### Exercise requirements
Which lines of the data contain the string "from"? Copy every one.

### Supplied material
▽
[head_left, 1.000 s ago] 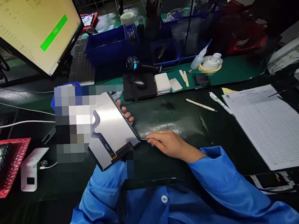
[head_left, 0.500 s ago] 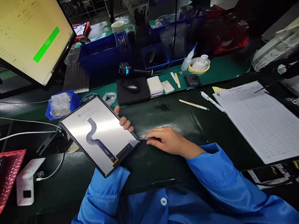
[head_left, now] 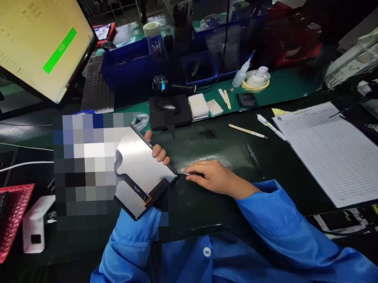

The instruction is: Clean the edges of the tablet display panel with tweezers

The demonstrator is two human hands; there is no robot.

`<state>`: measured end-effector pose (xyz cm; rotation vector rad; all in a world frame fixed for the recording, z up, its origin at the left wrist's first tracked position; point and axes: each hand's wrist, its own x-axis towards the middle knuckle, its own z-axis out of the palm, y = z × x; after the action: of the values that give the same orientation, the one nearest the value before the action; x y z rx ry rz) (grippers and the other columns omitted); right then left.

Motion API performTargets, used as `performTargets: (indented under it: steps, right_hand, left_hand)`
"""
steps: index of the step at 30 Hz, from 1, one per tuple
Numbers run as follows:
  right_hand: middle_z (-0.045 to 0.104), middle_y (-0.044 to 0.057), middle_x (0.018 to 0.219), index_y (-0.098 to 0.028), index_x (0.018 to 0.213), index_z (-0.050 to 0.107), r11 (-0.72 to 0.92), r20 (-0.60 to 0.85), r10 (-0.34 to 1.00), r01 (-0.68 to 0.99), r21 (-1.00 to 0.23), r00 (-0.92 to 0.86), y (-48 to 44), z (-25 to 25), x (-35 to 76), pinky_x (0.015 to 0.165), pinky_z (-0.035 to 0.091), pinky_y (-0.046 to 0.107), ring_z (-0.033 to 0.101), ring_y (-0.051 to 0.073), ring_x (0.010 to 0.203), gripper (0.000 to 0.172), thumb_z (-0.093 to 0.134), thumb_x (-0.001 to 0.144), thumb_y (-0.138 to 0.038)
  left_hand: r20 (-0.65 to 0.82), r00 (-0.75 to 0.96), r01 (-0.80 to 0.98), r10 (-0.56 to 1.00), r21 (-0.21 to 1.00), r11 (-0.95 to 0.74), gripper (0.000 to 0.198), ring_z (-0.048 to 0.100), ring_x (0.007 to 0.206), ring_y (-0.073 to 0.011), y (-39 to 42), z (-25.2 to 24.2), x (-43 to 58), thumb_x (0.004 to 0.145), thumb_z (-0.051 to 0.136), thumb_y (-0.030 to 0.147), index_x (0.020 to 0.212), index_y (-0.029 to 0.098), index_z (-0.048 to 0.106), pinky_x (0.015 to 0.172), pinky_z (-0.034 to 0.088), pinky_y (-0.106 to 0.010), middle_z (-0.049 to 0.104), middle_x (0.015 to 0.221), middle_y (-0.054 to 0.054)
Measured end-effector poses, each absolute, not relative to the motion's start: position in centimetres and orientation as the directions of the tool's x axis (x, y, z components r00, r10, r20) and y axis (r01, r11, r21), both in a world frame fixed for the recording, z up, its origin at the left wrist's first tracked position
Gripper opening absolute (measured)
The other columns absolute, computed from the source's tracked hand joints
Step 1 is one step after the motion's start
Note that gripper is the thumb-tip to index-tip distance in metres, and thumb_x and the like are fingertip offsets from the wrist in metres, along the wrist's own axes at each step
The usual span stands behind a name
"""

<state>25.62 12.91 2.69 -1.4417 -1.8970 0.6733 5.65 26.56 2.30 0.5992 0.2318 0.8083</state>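
Observation:
A flat display panel with a silvery back and dark edges is held tilted above the bench by my left hand. Its fingertips curl over the panel's far right edge, and the rest of that hand is hidden behind it. A dark flex cable runs across the panel's back to an orange-edged connector. My right hand pinches slim metal tweezers, their tip at the panel's right corner. Whether the tip touches the corner or grips something there is too small to tell. A blurred patch covers the panel's left part.
Dark crumbs and a thin stick lie beyond my right hand. To the right are a pen and a lined form. A mouse, scanner and blue bins stand behind; a monitor is at left.
The whole view has shifted slightly. Both hands keep their grips, and the tweezers stay at the panel's corner. A pixelated patch now covers the panel's left side.

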Motion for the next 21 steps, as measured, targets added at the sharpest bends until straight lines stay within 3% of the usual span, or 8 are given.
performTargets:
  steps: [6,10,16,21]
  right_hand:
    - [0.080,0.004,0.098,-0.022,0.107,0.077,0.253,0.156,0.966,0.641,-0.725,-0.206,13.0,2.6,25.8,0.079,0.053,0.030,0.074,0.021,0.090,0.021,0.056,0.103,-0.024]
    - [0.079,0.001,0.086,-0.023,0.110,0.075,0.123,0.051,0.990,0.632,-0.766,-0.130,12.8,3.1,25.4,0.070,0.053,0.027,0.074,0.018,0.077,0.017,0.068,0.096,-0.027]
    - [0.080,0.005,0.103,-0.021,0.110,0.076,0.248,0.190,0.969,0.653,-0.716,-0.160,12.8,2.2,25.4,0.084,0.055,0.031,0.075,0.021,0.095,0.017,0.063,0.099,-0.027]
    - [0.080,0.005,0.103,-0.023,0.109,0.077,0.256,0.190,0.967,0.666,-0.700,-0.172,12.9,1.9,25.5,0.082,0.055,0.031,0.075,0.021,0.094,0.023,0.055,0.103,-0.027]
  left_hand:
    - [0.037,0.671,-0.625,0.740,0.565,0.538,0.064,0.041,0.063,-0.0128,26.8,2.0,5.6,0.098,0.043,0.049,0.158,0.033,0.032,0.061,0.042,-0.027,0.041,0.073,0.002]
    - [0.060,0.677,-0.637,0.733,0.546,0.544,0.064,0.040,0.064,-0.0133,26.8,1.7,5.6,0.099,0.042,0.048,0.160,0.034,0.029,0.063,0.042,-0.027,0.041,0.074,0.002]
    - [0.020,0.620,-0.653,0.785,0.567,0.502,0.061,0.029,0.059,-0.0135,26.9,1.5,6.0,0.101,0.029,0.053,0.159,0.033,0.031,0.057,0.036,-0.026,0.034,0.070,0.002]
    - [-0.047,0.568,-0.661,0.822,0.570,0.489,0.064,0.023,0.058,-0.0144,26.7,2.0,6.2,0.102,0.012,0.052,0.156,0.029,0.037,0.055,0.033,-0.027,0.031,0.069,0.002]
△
### Answer to the problem
steps: index of the step at 30 Hz, from 1, one per tuple
The other columns absolute, computed from the source's tracked hand joints
Note that gripper is the thumb-tip to index-tip distance in metres, and thumb_x and the like are fingertip offsets from the wrist in metres, along the wrist's own axes at each step

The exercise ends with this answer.